▸ **To do**
Give every line of the material again, exactly as written.

▸ **Given material**
------------------------

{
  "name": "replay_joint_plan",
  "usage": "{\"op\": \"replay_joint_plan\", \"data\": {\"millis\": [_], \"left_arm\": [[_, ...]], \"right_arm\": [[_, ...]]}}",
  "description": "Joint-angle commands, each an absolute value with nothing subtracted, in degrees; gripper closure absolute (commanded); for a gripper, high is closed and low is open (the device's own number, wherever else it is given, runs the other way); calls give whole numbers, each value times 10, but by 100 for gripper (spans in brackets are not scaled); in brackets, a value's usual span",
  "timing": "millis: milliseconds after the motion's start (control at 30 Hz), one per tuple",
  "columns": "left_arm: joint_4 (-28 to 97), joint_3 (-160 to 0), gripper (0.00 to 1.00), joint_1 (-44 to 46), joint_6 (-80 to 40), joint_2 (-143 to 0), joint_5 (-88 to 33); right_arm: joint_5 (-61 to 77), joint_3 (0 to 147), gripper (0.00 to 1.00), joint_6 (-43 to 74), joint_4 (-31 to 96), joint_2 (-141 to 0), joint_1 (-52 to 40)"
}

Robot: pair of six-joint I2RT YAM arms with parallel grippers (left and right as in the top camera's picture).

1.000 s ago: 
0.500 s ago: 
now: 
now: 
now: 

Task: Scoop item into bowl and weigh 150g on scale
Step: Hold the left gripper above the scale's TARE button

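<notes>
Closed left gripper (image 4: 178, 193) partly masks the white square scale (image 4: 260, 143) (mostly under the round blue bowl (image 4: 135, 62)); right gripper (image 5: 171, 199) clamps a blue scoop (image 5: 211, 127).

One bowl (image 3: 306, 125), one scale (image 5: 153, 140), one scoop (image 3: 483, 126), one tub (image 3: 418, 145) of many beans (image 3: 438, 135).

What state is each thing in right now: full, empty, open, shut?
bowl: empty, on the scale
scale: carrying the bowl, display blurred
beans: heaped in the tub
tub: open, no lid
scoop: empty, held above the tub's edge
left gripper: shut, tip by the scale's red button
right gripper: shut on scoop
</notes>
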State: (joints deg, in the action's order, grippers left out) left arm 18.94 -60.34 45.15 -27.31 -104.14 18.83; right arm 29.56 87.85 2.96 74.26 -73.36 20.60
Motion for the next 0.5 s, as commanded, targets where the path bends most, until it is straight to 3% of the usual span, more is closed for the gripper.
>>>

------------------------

▸ **Answer box**
{
  "name": "replay_joint_plan",
  "usage": "{\"op\": \"replay_joint_plan\", \"data\": {\"millis\": [_], \"left_arm\": [[_, ...]], \"right_arm\": [[_, ...]]}}",
  "description": "Joint-angle commands, each an absolute value with nothing subtracted, in degrees; gripper closure absolute (commanded); for a gripper, high is closed and low is open (the device's own number, wherever else it is given, runs the other way); calls give whole numbers, each value times 10, but by 100 for gripper (spans in brackets are not scaled); in brackets, a value's usual span",
  "timing": "millis: milliseconds after the motion's start (control at 30 Hz), one per tuple",
  "columns": "left_arm: joint_4 (-28 to 97), joint_3 (-160 to 0), gripper (0.00 to 1.00), joint_1 (-44 to 46), joint_6 (-80 to 40), joint_2 (-143 to 0), joint_5 (-88 to 33); right_arm: joint_5 (-61 to 77), joint_3 (0 to 147), gripper (0.00 to 1.00), joint_6 (-43 to 74), joint_4 (-31 to 96), joint_2 (-141 to 0), joint_1 (-52 to 40)"
}

Robot: pair of six-joint I2RT YAM arms with parallel grippers (left and right as in the top camera's picture).

1.000 s ago: 
0.500 s ago: 
now: 
now: 
now: 

Task: Scoop item into bowl and weigh 150g on scale
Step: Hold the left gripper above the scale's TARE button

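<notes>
Closed left gripper (image 4: 178, 193) partly masks the white square scale (image 4: 260, 143) (mostly under the round blue bowl (image 4: 135, 62)); right gripper (image 5: 171, 199) clamps a blue scoop (image 5: 211, 127).

One bowl (image 3: 306, 125), one scale (image 5: 153, 140), one scoop (image 3: 483, 126), one tub (image 3: 418, 145) of many beans (image 3: 438, 135).

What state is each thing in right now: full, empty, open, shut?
bowl: empty, on the scale
scale: carrying the bowl, display blurred
beans: heaped in the tub
tub: open, no lid
scoop: empty, held above the tub's edge
left gripper: shut, tip by the scale's red button
right gripper: shut on scoop
</notes>
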State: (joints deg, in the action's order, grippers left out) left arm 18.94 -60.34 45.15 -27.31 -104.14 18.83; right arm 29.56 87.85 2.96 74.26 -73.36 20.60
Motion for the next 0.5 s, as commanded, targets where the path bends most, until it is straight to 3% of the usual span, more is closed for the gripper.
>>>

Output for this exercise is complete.